## What needs to be done
Using the records that follow, work out how many lines hold the string "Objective" and provide that number only.

[Stored data]
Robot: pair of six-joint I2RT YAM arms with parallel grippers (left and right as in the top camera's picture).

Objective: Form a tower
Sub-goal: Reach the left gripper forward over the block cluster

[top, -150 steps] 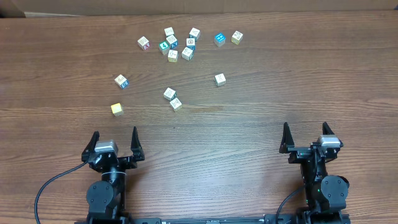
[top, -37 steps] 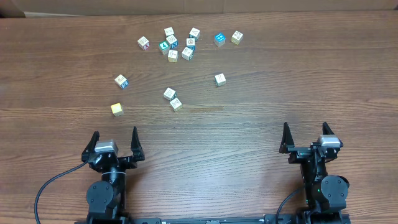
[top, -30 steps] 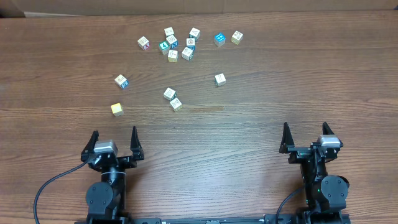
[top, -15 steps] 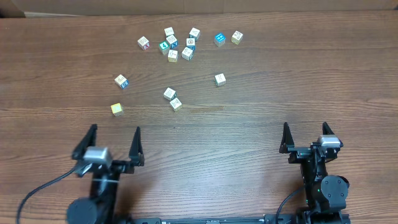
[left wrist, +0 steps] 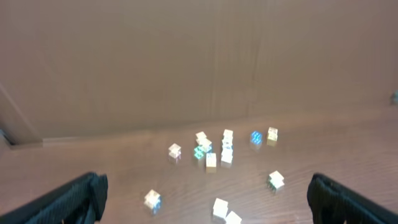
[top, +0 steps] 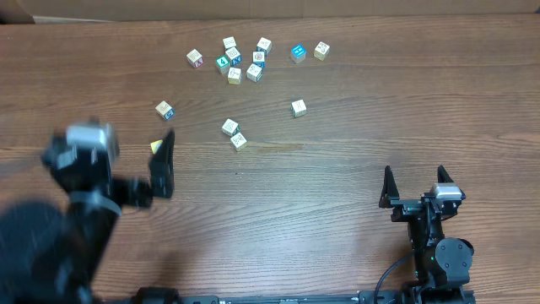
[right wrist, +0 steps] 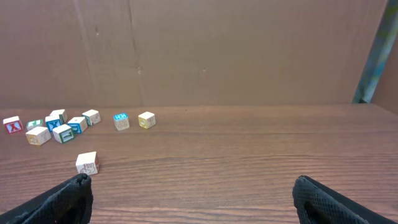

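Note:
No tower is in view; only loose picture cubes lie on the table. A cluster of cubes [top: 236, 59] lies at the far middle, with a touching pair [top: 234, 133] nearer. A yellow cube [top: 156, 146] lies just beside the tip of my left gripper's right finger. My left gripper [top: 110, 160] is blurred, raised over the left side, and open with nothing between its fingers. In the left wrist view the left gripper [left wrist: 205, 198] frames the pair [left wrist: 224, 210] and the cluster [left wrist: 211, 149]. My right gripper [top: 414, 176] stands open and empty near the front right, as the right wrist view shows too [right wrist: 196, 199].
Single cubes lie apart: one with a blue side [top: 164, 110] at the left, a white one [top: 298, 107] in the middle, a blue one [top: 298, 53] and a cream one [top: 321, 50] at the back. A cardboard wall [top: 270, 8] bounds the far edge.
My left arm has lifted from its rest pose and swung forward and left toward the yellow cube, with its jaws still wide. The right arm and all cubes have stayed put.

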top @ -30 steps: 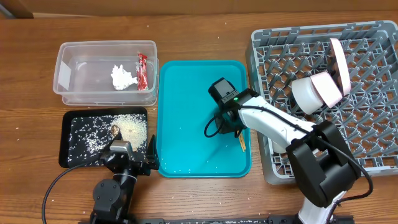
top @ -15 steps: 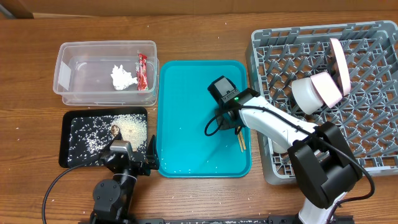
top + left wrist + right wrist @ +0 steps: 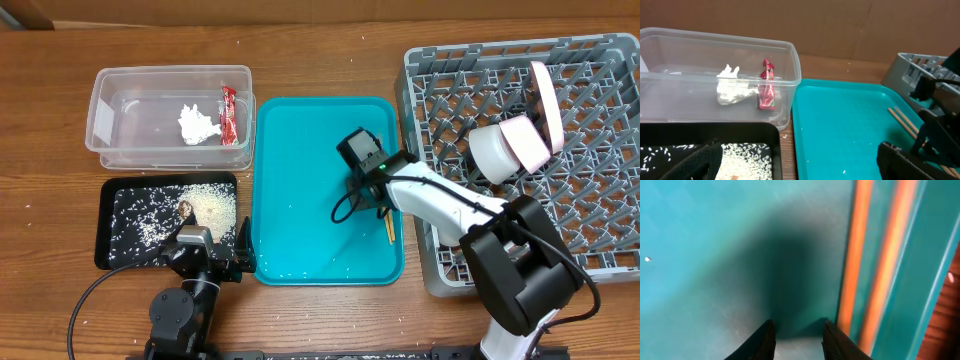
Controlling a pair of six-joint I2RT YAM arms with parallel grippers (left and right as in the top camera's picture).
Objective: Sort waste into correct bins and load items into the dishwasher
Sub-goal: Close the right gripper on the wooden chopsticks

## Written response
2